There is a secret love affair between the Global South and the affluent West, that does not openly proclaim the commodification of women in a globalised world. Perhaps there is shame in admitting this reality. One particular example from the text stands out – a woman named Josephine who has worked in Greece for many years as a nanny. Born in Sri Lanka, the woman has sent money back to her homeland to support her children’s schooling. She has only had the chance to return home to Sri Lanka twice. The consequence of this has been her own children, namely her oldest, have been acting out, as she attends to disciplining and nurturing another woman’s child on the other side of the world. In a world where women of the West are having doors opened and expectations raised, often it takes the love and nurturing of someone else to fulfil the impossible demands imposed upon women today who are expected to ‘do it all, have it all.’
In the first chapter of Ehrenreich’s Global Woman, parallels are drawn between experiences by women from both the Philippines and Sri Lanka. When I first came across this, the comparision caught me off guard.

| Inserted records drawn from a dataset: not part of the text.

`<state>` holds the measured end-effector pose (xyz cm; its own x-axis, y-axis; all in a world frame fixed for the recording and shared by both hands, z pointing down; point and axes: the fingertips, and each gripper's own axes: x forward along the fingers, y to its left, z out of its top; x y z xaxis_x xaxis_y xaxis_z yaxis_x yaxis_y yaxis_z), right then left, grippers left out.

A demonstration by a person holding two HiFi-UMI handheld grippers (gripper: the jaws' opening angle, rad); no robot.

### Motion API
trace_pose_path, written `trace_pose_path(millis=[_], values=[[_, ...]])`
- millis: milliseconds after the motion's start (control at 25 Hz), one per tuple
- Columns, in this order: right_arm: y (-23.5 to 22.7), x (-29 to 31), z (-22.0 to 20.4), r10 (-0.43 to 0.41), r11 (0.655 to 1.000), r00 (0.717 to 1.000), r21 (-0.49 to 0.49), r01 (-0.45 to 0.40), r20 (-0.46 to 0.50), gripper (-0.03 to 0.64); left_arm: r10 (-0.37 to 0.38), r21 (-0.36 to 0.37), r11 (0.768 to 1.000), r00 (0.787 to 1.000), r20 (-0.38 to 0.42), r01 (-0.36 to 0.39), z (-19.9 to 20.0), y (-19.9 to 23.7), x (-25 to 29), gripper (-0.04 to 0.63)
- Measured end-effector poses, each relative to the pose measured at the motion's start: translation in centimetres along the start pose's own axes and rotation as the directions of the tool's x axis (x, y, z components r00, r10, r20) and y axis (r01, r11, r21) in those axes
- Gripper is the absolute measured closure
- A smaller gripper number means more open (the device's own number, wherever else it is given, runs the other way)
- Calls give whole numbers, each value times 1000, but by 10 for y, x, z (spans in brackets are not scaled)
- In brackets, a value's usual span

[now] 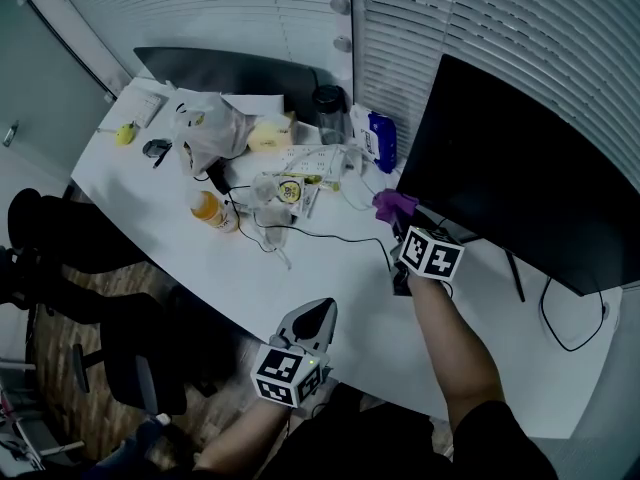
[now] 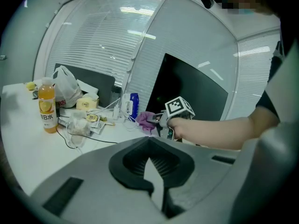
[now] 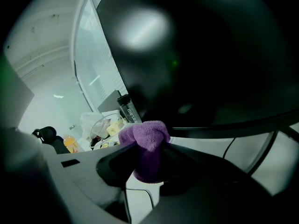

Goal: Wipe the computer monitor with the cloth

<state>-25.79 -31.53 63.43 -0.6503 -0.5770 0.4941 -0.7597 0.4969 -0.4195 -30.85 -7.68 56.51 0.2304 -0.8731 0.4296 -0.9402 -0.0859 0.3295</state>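
Between the right gripper's point(image 3: 150, 147) clamped fingers sits the cloth point(image 3: 143, 133); left gripper's point(image 2: 149, 141) fingers together.

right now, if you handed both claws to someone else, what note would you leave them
Right claw: shut on the purple cloth, held by the monitor's lower corner; I cannot tell if it touches the screen.
Left claw: shut, empty, over the near edge of the white table.
Done: the cloth is gripped and at the monitor.
Left: wipe the screen; nothing shows how much is wiped so far.
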Motion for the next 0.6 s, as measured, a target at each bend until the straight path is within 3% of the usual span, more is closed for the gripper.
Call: trace_pose_path(millis=[600], values=[[17,-6,-4,10,1000,1000,-8,-10,5,474,-47,1,999,999,23,47,2,-1,8,591]])
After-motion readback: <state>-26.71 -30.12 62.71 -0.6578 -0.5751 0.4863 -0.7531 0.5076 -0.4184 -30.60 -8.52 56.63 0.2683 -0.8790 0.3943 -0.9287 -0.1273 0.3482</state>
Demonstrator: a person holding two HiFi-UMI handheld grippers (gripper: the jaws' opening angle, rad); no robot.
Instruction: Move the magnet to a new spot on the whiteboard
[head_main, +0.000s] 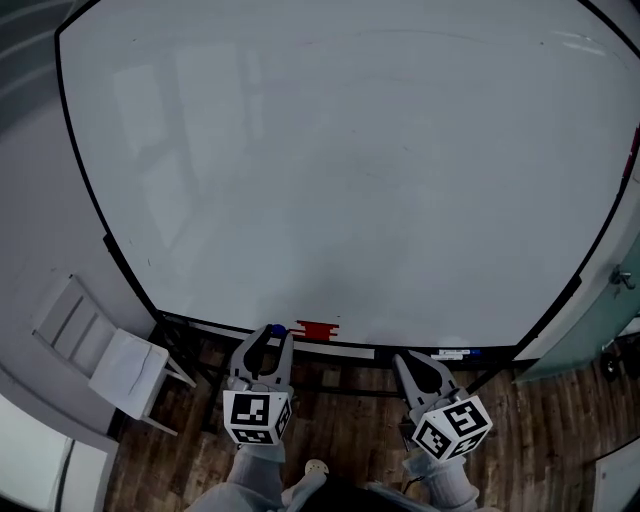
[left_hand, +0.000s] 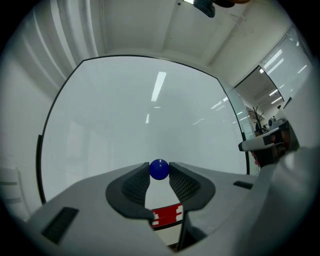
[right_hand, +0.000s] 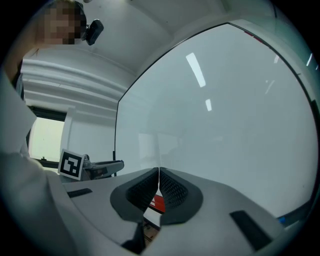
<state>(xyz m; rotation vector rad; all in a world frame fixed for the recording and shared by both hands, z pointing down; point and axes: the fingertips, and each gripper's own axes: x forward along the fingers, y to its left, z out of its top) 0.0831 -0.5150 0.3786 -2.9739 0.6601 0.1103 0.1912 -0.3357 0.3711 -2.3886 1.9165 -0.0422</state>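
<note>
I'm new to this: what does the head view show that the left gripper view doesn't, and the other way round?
Only the head view: a white chair and the wooden floor. Only the left gripper view: the ceiling, and how the left gripper's jaws press on the sides of the blue magnet. Both: the whiteboard, the magnet and a red block at the board's bottom edge.

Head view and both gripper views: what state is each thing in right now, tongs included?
left tongs: shut on the blue magnet.
blue magnet: pinched at the tong tips.
right tongs: shut, empty.
whiteboard: upright, nearly blank.
red block: lying at the whiteboard's bottom edge.
</note>
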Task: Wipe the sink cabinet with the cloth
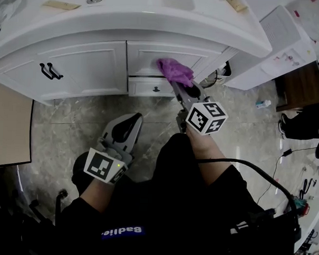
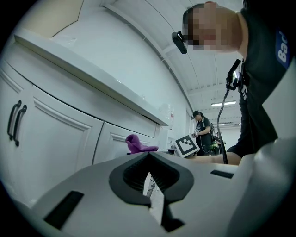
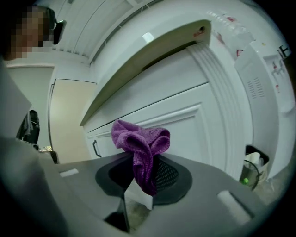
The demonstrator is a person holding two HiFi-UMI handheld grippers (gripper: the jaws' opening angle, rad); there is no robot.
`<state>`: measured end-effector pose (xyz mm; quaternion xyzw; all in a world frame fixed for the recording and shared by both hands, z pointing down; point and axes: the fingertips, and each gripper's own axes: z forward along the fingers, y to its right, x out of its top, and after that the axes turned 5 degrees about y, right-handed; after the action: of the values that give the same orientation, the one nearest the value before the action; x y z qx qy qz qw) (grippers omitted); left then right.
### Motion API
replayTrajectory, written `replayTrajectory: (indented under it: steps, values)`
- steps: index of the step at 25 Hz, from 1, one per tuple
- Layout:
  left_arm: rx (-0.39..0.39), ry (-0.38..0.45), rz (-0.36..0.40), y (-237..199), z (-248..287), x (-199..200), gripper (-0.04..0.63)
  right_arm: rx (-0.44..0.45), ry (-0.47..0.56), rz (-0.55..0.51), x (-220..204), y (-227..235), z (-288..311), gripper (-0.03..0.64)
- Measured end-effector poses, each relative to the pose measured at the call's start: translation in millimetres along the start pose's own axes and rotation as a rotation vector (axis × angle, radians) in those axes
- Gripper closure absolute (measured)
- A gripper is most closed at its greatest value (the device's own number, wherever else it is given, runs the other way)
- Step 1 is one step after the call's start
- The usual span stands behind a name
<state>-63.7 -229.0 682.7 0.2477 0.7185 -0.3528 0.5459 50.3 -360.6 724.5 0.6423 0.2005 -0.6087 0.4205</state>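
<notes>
Cloth [image 1: 175, 71], purple, pinched in right gripper [image 1: 177, 82] jaws, at drawer front of white sink cabinet [image 1: 88, 68]. Left gripper [image 1: 129, 123] low, jaws pressed together, empty. Shirt lettering [image 1: 122, 231] begins "Ba".

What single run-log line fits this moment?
right gripper: shut on crumpled purple microfibre cloth, held at white sink cabinet front, contact unclear | left gripper: shut, empty, low, away from cabinet
</notes>
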Motion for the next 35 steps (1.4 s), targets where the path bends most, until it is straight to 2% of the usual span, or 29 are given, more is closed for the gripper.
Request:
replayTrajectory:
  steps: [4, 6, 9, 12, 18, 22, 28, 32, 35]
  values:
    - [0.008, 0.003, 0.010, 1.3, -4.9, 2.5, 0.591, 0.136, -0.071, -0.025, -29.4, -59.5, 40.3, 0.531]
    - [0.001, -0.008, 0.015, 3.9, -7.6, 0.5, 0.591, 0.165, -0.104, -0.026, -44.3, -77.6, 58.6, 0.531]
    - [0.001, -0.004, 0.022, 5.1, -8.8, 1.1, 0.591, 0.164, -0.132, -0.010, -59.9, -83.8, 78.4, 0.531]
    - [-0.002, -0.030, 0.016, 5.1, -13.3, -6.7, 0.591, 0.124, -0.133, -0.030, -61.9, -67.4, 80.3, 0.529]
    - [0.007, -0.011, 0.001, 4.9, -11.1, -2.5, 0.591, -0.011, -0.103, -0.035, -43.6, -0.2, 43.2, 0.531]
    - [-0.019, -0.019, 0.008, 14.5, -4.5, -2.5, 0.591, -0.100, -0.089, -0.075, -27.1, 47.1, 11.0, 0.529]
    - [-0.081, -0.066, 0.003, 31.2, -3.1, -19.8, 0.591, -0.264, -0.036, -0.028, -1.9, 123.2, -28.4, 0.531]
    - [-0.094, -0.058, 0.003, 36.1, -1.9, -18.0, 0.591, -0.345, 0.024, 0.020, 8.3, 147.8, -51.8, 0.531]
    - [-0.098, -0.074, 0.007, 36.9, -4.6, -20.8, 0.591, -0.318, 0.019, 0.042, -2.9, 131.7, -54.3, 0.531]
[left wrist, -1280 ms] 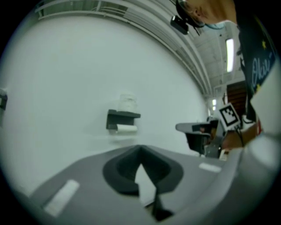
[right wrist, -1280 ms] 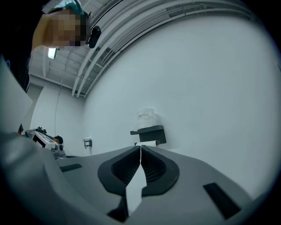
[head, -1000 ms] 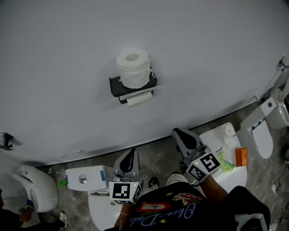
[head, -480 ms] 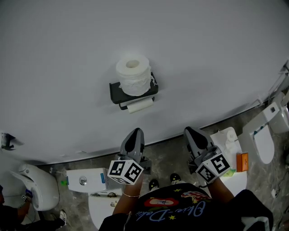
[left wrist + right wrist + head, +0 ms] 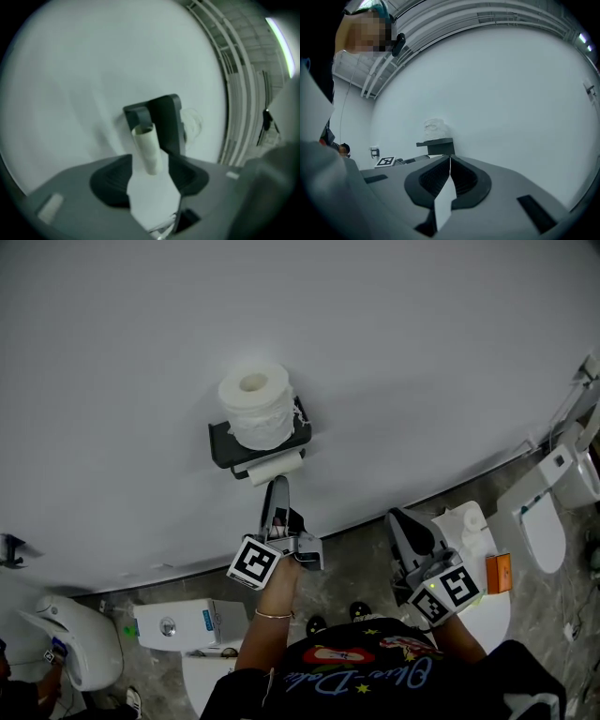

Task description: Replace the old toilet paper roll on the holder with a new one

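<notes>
From overhead, the black holder (image 5: 225,442) is fixed to the white wall (image 5: 422,352). The new roll (image 5: 253,401) stands upright on its top shelf. The old roll (image 5: 278,466), worn down to little more than its tube, hangs just under that shelf, and its long axis runs along the wall, parallel to the holder's front edge. The left gripper (image 5: 278,488) is held up directly below the holder with its tips just short of the old roll. The right gripper (image 5: 401,521) hangs well off to the holder's lower right, so the left one is plainly the nearer. Looking along the left gripper (image 5: 149,177), its jaws are spread and the old roll (image 5: 147,149) sits dead ahead in the gap, with the holder (image 5: 164,119) right behind it. The tube's length runs parallel to the pads, so they would close across its width. Bare wall shows between the pads below the tube, and I'd say nothing is pinched yet. Looking along the right gripper (image 5: 450,161), its jaws are pressed together on nothing, and the holder (image 5: 436,146) with the new roll (image 5: 434,127) on top shows far ahead, a touch left of its line. To my eye, the coming move turns on a short push toward the holder, then a squeeze.
</notes>
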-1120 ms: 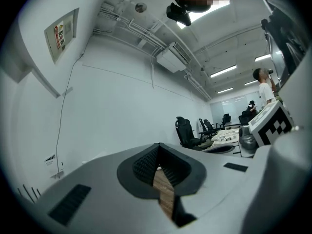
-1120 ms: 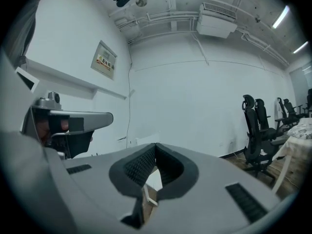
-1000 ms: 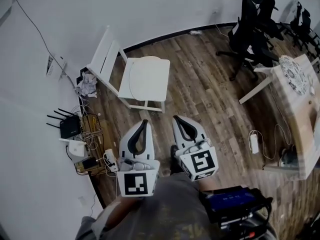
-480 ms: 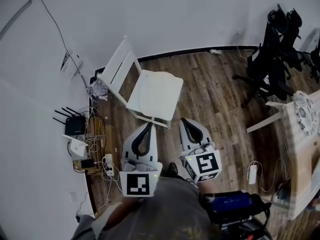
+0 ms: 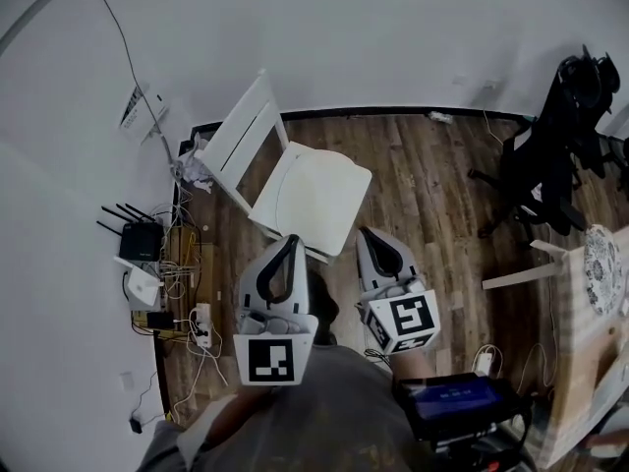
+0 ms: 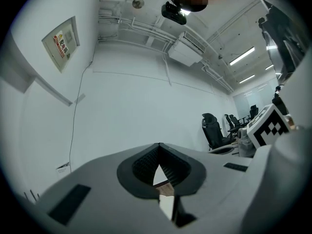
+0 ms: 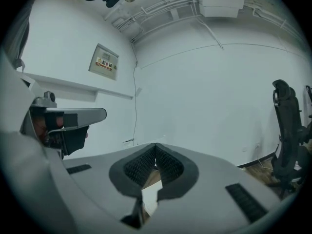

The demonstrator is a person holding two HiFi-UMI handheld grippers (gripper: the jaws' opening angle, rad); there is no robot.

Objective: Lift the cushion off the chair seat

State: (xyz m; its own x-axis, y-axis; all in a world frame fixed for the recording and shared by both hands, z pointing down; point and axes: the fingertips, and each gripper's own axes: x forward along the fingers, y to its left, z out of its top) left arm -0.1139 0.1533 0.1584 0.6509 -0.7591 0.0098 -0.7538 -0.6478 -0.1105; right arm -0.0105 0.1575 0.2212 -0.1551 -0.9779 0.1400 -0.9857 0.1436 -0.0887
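Observation:
A white chair (image 5: 246, 146) stands on the wood floor near the wall, and a round white cushion (image 5: 313, 197) lies on its seat. My left gripper (image 5: 291, 238) hangs just short of the seat's near edge, its jaws shut with nothing between them. Beside it on the right, my right gripper (image 5: 366, 233) also has its tips together and is empty. In the left gripper view the tips of the left gripper (image 6: 159, 144) meet, and a sliver of the white seat (image 6: 166, 207) shows through the gap below. The right gripper (image 7: 155, 145) looks the same in its own view.
A router and a tangle of cables and power strips (image 5: 162, 278) lie on the floor by the left wall. Crumpled paper (image 5: 196, 170) sits beside the chair. Black office chairs (image 5: 560, 150) stand at the right, next to a wooden table (image 5: 595, 313). A dark device (image 5: 454, 401) hangs at the person's waist.
Both grippers have come closer to the chair, which now lies right before their tips. The view has swung so the office chairs and table sit further right.

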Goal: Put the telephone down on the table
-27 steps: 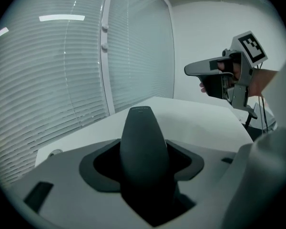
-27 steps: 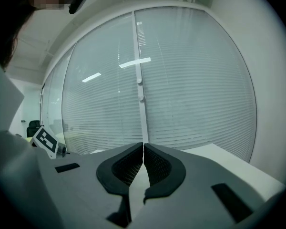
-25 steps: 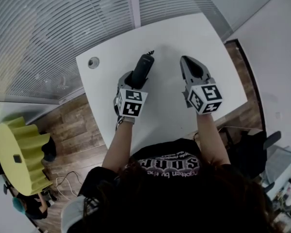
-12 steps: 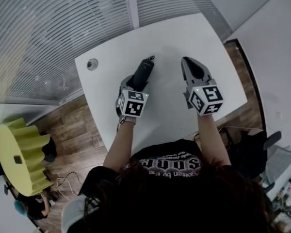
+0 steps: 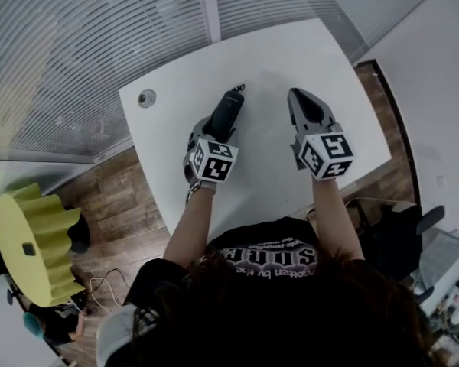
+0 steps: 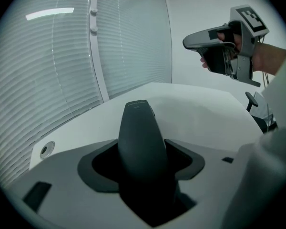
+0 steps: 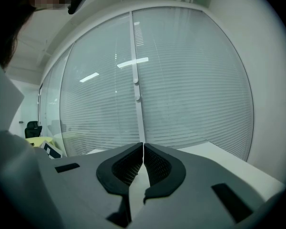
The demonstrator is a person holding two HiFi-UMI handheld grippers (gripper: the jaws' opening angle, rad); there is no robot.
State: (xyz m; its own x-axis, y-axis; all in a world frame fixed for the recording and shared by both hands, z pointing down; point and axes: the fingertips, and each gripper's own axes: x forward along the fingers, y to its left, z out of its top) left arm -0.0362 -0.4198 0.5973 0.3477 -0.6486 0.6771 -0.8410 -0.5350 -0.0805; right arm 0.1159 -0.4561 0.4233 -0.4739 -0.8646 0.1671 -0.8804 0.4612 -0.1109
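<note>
A black telephone handset (image 5: 224, 115) (image 6: 138, 137) points away from me over the white table (image 5: 291, 60), a short curl of cord at its far end. My left gripper (image 5: 214, 131) (image 6: 140, 156) has it between its jaws; the jaws are opening, and both pads still lie against the handset's sides. Whether the handset rests on the tabletop I cannot tell. My right gripper (image 5: 296, 96) (image 7: 142, 149) hovers to the right of the handset, jaws shut with nothing between them. It also shows raised in the air in the left gripper view (image 6: 190, 42).
A round cable hole (image 5: 146, 98) (image 6: 46, 150) sits near the table's far left corner. Window blinds (image 5: 99, 37) run behind the table. A yellow ridged object (image 5: 27, 243) stands on the wooden floor at the left. A chair (image 5: 413, 235) stands at the right.
The left gripper and the handset have shifted slightly to the right and nearer to me. The right gripper has hardly moved.
</note>
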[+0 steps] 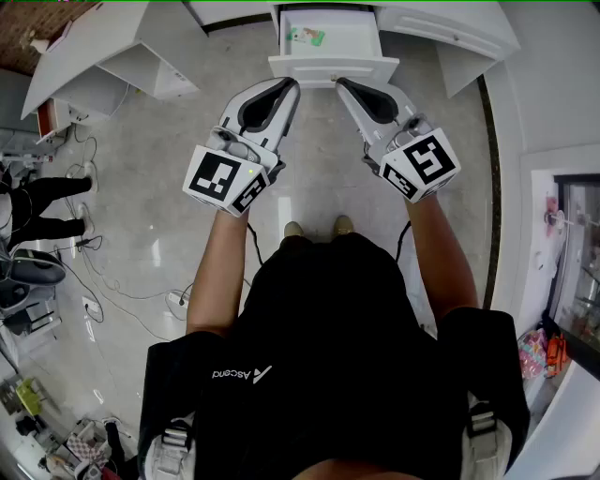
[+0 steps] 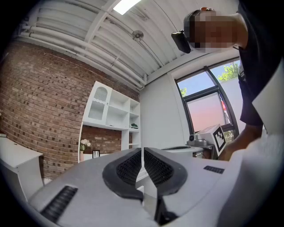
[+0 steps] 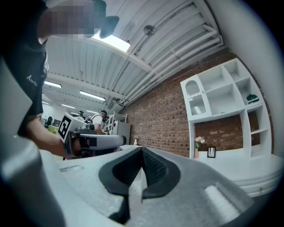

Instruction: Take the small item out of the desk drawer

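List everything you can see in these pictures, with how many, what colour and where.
drawer: one, white, standing open from the desk, top centre
small item: one, green and white, inside the drawer, towards its left
desk: one, white, along the top
shelf unit: one, white, upper left
cables: several, dark and white, on the grey floor at left
bystander: one, black trousers, far left
shoes: two, tan, below the grippers
left gripper: one, white with black pads, jaws together, empty, tip pointing at the drawer front
right gripper: one, same colours, jaws together, empty, beside the left one
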Motion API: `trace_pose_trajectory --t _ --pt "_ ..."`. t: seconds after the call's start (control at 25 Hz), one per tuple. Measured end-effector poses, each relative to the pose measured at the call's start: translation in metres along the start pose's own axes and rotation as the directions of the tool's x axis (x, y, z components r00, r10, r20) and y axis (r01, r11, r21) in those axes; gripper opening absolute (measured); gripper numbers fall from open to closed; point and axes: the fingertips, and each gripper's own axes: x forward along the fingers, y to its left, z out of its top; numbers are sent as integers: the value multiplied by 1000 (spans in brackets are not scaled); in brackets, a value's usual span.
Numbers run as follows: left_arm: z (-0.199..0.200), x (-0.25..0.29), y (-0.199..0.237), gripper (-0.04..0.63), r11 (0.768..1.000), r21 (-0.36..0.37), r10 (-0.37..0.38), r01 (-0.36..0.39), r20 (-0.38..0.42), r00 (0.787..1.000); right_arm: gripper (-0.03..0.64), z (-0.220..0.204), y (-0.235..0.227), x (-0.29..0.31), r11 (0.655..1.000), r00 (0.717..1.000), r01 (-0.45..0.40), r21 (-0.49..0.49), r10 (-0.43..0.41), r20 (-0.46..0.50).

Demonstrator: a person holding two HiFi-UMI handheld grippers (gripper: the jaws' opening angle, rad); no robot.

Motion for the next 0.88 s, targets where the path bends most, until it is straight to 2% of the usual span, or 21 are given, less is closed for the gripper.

Born to a Filipino mother and a Sri Lankan-born father, this was the first time in all my 23 years that I had ever seen these two cultures described in the same sentence other than in describing myself.
Named after my father’s family servant, I wondered if, while not being called Cinderella, perhaps it was by way of name and culture that I too had taken up a life of servitude. I work professionally as a social worker and spent my university career in roles of mentoring, facilitating and training. I tell myself that I do these things because I want to. Perhaps it is because I feel that this is the role that I am meant to play.
Next month my mother shall be heading to a ball. She asked me if she could borrow one of my tiaras. I realised that my once-thriving collection is now almost barren, an attempt on my part to rid myself of the unnecessary lavishness I feel I don’t deserve. Perhaps I have begun to morph into the Global Woman Ehrenreich describes in an attempt to find home. I now realise that it does not have to be this way.
My mother may be wife, mother, and nursing assistant, but she is also woman, spirit, fire, and queen.
She is both the Cinderella who hems the dress and scrubs the floors, and the woman who dances till midnight, the belle of the ball in sparkles and silk. When she does head to the ball, which I am adamant she must do, she will wear my tiara, and she will dance the night away.
The woman who gives so much of herself to serve those around her shall regain her title as royalty, though she may only allow herself to wear her crown for just a moment. I shall be her fairy godmother and the songbirds will remind her that she too may take flight in her own Cinderella story. Like a glass slipper that finds the woman who never stays away from her work too long, allowing people to recognise her royalty, in this moment, will be the right fit.